Cerró la caja de bombones dejando fuera la foto, colocó las gomas elásticas y me pidió un pañuelo. Igual que hacía su madre, se sonó, lo arrebujó y lo guardó en la manga de la rebeca. Mientras me enseñaba la foto, sujeta con ambas manos, como si temiera perderla otra vez, me dijo:

»Tu abuela era guapa, pero siempre ha aparentado que era más vieja. No la recuerdo con colores claros… y con ese pelo recogido, tan antiguo… Pregunta por ahí. Diles que averigüen su edad en la foto. Nadie acertará. Ya te lo digo. Nadie dirá que aún no tenía treinta. Y ya con tres hijos… Pocas veces la vi sonreír. Tampoco tenía motivos, la verdad…

El pañuelo ya era suyo. Volvió a sonarse y otra vez a la manga. Me gustó verla tan lúcida. Hacía muchos domingos que no estaba así. Sus más de noventa años miraban la foto una y otra vez y me alegré de haber llevado la caja de bombones.

»Nunca sabré si realmente este es mi primer recuerdo. Hay quien dice que recuerda su bautizo… Posiblemente, de tanto ver la foto, yo misma me lo haya acabado creyendo.

A nuestro alrededor, las familias miraban los relojes y formaban una hilera de bastones, sillas de ruedas y andadores. Se movían lentos hacia el comedor. Le regalé la foto. Al despedirme, quise hacer un selfie. Ella no entendía lo que hacíamos y se movía mucho. Salió cortada por el hombro derecho y parecía que se miraba la mano.

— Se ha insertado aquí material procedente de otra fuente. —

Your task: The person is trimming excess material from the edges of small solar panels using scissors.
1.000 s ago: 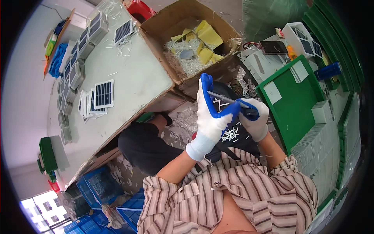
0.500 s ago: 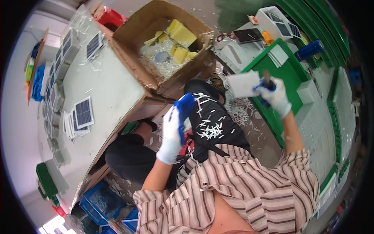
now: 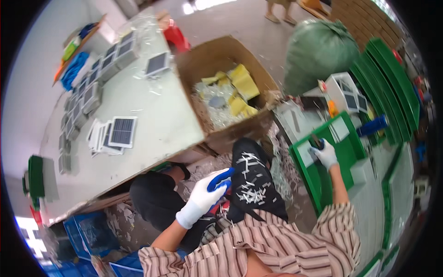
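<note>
My left hand [image 3: 205,194], in a white glove with blue-coated fingers, is held above my lap. Its fingers are curled but apart, and nothing is between them. On the right, my gloved right hand [image 3: 326,153] grips a short, dark, stick-like tool [image 3: 316,139] whose exact kind I cannot make out. That hand is over the green tray [image 3: 344,150]. Against its fingers, at the tray's left side, is a flat white panel [image 3: 305,155]. White strip scraps [image 3: 251,194] lie scattered over my dark trousers.
Loose small solar panels [image 3: 122,131] lie on the white table [image 3: 161,113] at left, with stacked ones behind. A cardboard box [image 3: 191,69] holds yellow pieces and clear plastic scraps. Beyond the tray are a blue cylinder [image 3: 373,125], stacked green trays [image 3: 385,87] and a large green sack [image 3: 318,53].
My right hand has brought the white panel down into the green tray, still gripping the dark tool. The left hand's fingers have turned to the right. The whole view has shifted.
</note>
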Motion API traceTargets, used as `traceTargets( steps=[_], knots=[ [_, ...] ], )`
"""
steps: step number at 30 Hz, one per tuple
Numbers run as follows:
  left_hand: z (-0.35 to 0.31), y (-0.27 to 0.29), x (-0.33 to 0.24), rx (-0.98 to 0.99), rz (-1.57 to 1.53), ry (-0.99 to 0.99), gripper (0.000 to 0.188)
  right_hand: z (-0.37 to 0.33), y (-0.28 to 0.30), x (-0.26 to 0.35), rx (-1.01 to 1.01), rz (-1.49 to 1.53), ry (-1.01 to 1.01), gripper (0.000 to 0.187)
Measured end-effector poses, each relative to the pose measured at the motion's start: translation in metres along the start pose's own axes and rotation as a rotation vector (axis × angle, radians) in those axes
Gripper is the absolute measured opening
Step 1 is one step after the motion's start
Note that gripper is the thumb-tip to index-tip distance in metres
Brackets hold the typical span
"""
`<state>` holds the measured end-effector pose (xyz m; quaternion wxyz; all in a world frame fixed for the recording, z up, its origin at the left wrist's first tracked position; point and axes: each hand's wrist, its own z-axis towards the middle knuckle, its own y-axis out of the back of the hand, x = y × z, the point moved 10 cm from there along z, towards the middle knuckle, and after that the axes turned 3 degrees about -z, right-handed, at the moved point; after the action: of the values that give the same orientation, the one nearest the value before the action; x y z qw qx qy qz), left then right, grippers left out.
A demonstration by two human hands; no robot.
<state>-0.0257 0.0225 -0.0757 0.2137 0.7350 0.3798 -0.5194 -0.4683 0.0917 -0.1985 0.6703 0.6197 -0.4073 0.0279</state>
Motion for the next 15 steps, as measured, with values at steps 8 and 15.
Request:
traceTargets(
  steps=[8, 15],
  knots=[
    [-0.047, 0.127, -0.177, -0.877, 1.356, -0.646, 0.061, -0.070, -0.013, 0.103, 0.155, 1.154, -0.190, 0.024],
    [-0.017, 0.238, -0.144, -0.921, 1.739, -0.073, 0.063, -0.150, -0.129, 0.199, 0.612, 1.214, -0.315, 0.026]
  ],
)
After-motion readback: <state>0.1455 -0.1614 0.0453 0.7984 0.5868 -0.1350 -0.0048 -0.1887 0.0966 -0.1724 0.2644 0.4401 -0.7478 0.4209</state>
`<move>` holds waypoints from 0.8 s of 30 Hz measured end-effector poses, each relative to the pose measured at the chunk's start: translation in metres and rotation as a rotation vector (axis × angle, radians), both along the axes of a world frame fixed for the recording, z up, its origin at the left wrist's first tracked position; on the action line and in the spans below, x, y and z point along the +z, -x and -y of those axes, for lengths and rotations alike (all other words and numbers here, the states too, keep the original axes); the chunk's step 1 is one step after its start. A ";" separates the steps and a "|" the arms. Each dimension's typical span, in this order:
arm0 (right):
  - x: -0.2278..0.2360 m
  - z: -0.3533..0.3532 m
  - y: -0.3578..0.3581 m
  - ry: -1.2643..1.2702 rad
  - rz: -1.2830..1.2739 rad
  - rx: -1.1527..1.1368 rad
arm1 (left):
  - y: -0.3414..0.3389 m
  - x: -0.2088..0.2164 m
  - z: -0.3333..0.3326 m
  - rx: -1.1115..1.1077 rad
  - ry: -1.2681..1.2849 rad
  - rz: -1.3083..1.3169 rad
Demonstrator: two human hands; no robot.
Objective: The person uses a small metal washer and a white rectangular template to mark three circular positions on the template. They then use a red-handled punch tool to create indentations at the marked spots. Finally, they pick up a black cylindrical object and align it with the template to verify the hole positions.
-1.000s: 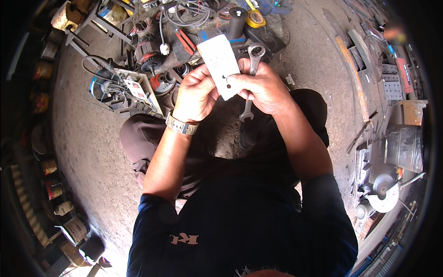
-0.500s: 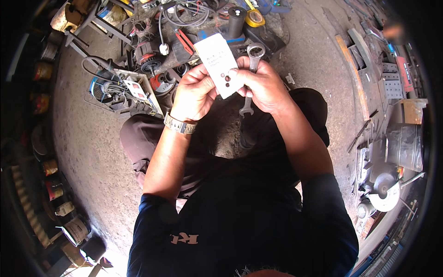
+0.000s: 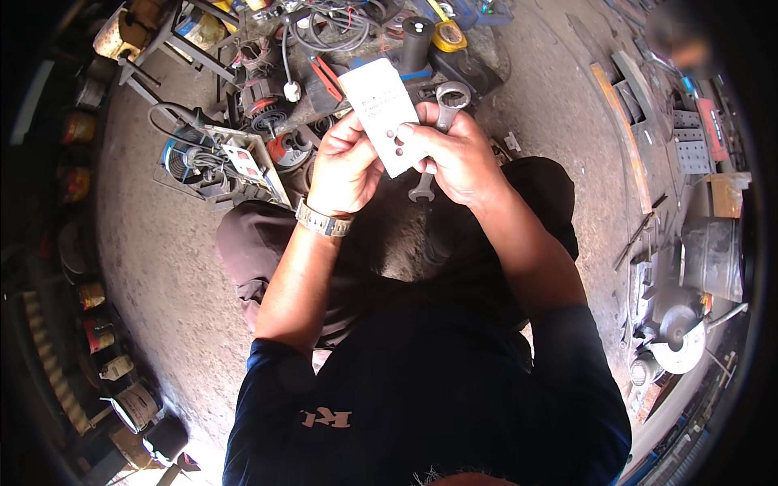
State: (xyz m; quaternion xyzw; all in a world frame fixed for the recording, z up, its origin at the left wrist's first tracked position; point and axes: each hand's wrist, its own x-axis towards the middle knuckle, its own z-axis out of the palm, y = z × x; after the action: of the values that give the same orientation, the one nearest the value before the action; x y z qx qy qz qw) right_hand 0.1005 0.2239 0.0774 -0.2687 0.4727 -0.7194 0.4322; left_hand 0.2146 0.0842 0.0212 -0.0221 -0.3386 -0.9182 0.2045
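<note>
Open floor (image 3: 559,134) right of hands (image 3: 463,158); cylinder (image 3: 416,44) ahead

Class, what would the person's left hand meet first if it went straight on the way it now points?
The left hand would first meet the white card in its grip; depth beyond that is unclear.

Head-worn viewpoint; the left of two fisheye cameras set side by side. View directed steeply downward from above the dark shirt (image 3: 429,364), which is seen from close up and fills the lower middle. Hair tips (image 3: 454,475) are caught at the bottom edge. Left hand (image 3: 344,166) and right hand (image 3: 466,154) are framed upper centre, nearer than the floor (image 3: 162,267), which is taken in on both sides. Very wide field covered: red can (image 3: 99,334) included near the left rim, disc (image 3: 681,328) near the right. Straight edges bowed; corners blacked out. Picture upright, unmirrored.
</note>
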 end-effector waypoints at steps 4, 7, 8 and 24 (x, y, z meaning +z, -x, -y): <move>-0.003 0.001 -0.004 0.018 -0.014 -0.015 | 0.001 -0.001 0.000 0.042 0.037 -0.028; -0.003 0.003 -0.006 0.043 0.005 -0.013 | 0.000 -0.001 0.003 0.014 0.062 -0.053; -0.003 0.003 -0.007 0.052 0.014 -0.010 | -0.001 -0.001 0.004 -0.001 0.061 -0.055; 0.004 -0.010 0.003 0.019 0.100 0.016 | -0.019 0.010 0.014 0.049 0.125 0.099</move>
State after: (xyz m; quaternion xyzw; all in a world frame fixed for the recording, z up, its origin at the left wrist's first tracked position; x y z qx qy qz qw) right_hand 0.0978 0.2336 0.0812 -0.2402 0.4413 -0.7332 0.4583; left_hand 0.2338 0.0703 0.0310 0.0192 -0.4053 -0.8900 0.2082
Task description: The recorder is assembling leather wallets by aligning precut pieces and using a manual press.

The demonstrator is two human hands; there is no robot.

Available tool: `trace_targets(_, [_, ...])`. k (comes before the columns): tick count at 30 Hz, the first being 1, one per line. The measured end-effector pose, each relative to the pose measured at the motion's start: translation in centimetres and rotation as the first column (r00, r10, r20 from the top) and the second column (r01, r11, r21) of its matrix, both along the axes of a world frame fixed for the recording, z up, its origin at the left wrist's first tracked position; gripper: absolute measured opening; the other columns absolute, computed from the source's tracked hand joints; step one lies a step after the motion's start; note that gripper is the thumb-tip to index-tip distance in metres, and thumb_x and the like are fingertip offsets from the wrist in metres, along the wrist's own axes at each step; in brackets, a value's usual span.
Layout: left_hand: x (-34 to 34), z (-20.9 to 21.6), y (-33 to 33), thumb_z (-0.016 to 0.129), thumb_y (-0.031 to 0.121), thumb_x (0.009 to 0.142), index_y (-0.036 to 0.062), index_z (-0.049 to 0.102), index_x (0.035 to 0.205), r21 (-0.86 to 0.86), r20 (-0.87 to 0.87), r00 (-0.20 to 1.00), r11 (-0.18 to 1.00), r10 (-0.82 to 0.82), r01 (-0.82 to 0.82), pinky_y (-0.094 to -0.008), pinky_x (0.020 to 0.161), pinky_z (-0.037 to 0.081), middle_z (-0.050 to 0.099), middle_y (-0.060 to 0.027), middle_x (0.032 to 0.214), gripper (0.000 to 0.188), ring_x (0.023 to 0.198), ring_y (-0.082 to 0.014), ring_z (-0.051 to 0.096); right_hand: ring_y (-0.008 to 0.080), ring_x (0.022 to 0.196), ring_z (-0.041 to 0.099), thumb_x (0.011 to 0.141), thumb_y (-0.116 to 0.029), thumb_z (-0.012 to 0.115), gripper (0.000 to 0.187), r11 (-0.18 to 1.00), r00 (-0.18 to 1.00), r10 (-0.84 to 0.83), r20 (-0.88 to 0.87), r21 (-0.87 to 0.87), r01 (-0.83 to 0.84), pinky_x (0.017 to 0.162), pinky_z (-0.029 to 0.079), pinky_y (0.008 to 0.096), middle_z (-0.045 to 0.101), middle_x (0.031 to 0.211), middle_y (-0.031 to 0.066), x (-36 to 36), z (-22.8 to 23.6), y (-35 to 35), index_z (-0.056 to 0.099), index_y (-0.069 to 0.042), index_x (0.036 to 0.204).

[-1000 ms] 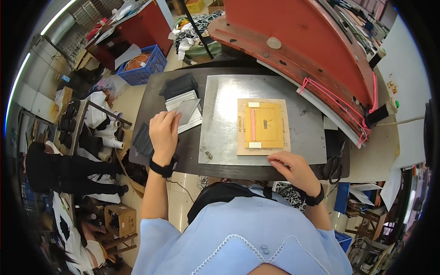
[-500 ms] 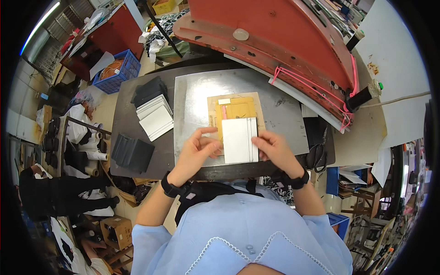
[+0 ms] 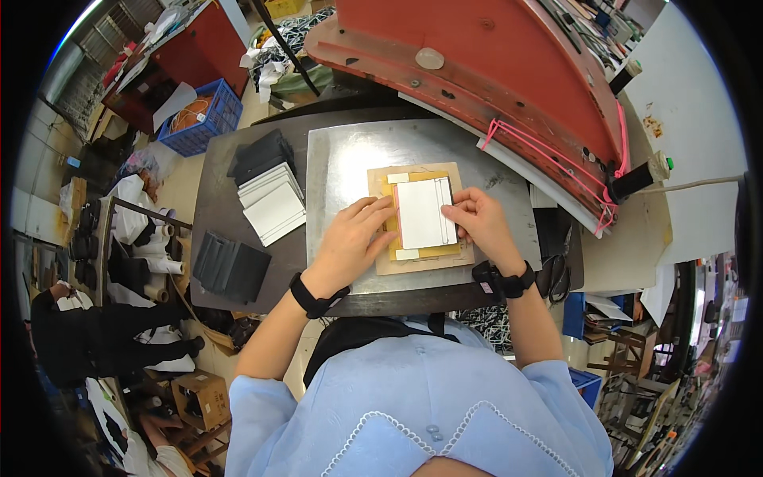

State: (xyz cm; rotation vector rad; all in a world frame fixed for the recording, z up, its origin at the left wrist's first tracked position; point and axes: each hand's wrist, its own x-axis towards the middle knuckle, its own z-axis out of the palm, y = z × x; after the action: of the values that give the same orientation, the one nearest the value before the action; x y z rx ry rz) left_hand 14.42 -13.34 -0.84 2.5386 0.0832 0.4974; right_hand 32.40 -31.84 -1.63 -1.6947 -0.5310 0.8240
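A white rectangular panel [image 3: 421, 215] with dark lines along its right side lies over a yellow die plate [image 3: 433, 253] on a tan board [image 3: 381, 266]. My right hand [image 3: 479, 225] pinches the panel's right edge between thumb and fingers. At the left edge rests my left hand [image 3: 350, 242], fingers apart and the tips touching the plate beside the panel; nothing is gripped in it. A strip of pink shows along the panel's left edge. Under the board lies a shiny metal sheet [image 3: 342, 159].
Left on the dark table are stacked white panels [image 3: 274, 215] and black stacks [image 3: 230, 266]. A large red press arm [image 3: 477, 63] with pink cord overhangs the far right. Black-handled scissors [image 3: 552, 274] lie at the right edge. A blue crate [image 3: 203, 119] stands on the floor.
The white panel has moved away from me onto the yellow plate, with my right hand still pinching its edge. My left hand has moved forward to the plate's left edge. The board sits slightly farther right.
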Motion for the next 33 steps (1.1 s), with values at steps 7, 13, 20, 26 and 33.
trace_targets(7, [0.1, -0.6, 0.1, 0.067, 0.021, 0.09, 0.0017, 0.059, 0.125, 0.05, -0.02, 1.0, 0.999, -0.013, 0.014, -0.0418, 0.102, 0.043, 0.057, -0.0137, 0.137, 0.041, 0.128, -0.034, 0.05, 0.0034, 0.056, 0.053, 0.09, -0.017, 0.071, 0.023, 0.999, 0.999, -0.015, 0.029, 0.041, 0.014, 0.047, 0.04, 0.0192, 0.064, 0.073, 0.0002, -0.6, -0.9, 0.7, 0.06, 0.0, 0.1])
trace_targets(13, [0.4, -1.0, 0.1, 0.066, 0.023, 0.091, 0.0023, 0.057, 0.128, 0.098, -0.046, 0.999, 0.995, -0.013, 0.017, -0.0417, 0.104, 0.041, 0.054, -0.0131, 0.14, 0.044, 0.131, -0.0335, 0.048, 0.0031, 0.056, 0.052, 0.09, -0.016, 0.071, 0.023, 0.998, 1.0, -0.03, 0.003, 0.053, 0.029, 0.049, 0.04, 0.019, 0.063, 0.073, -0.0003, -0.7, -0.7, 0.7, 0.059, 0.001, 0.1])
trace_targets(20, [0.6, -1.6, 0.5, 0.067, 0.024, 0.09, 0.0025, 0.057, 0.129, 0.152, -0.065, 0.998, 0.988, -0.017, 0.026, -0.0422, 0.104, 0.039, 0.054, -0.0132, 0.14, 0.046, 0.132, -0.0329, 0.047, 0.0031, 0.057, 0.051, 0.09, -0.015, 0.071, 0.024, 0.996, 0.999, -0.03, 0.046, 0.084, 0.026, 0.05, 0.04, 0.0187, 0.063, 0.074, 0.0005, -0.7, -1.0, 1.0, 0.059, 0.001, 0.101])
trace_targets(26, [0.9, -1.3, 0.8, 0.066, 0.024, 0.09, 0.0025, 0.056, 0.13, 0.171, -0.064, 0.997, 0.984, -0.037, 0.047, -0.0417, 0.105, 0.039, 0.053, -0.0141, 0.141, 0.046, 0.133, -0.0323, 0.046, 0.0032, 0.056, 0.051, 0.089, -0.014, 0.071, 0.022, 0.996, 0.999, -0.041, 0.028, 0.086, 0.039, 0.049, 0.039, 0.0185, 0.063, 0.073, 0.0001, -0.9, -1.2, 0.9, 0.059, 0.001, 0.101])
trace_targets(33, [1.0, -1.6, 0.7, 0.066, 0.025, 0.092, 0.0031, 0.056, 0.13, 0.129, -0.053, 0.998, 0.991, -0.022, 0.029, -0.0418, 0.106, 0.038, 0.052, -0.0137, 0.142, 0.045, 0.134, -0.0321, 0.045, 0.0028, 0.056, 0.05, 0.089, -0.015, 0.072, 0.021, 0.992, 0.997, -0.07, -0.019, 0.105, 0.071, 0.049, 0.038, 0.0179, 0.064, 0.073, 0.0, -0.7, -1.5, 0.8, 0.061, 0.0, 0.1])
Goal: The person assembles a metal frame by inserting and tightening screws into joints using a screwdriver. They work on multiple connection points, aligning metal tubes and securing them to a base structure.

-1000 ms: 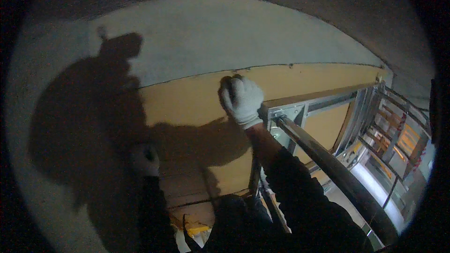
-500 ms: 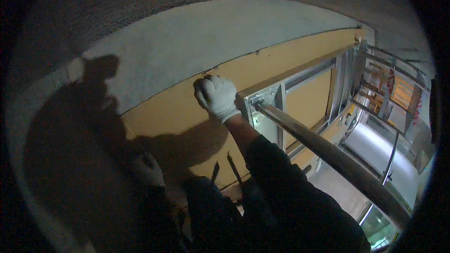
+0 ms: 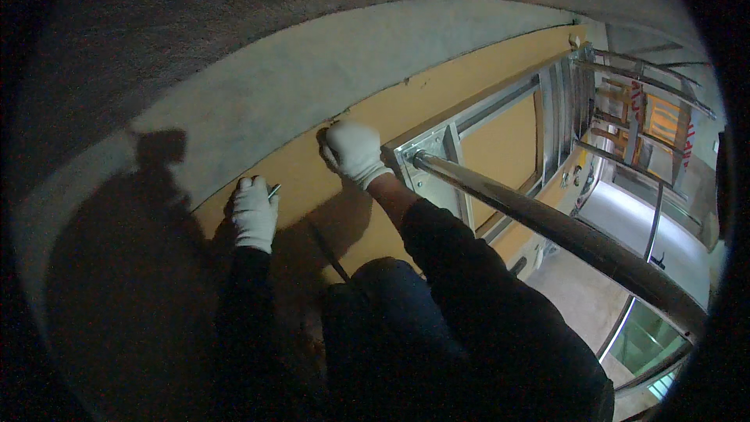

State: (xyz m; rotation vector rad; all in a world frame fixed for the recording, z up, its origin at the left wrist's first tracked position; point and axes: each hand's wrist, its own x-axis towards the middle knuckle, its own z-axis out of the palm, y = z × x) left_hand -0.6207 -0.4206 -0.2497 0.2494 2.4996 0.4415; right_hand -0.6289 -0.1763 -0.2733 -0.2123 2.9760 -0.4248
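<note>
Our gloved left hand (image 3: 254, 215) is closed around a slim object (image 3: 274, 191), its tip poking out, near the left end of the tan board (image 3: 430, 94). Our gloved right hand (image 3: 354, 153), blurred, is by the board's upper edge, and we cannot tell whether it grips anything. We see a metal frame (image 3: 462, 114) before the board's right part.

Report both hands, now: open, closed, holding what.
Left hand: closed on a small slim object.
Right hand: curled closed, blurred; whether it holds anything cannot be told.
</note>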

Sujetaba esta foto que tanto me gusta, una de minutero tomada el día de las municipales de 1931, la antevíspera de proclamarse la República: mi tía, con cinco años, caminaba de la mano de su madre por la calle del General Díaz Porlier. Llevaba un caracol en la mano izquierda y regresaban a casa desde el mercado de Torrijos. Hoy lunes, volveré a verla. Descanse en paz.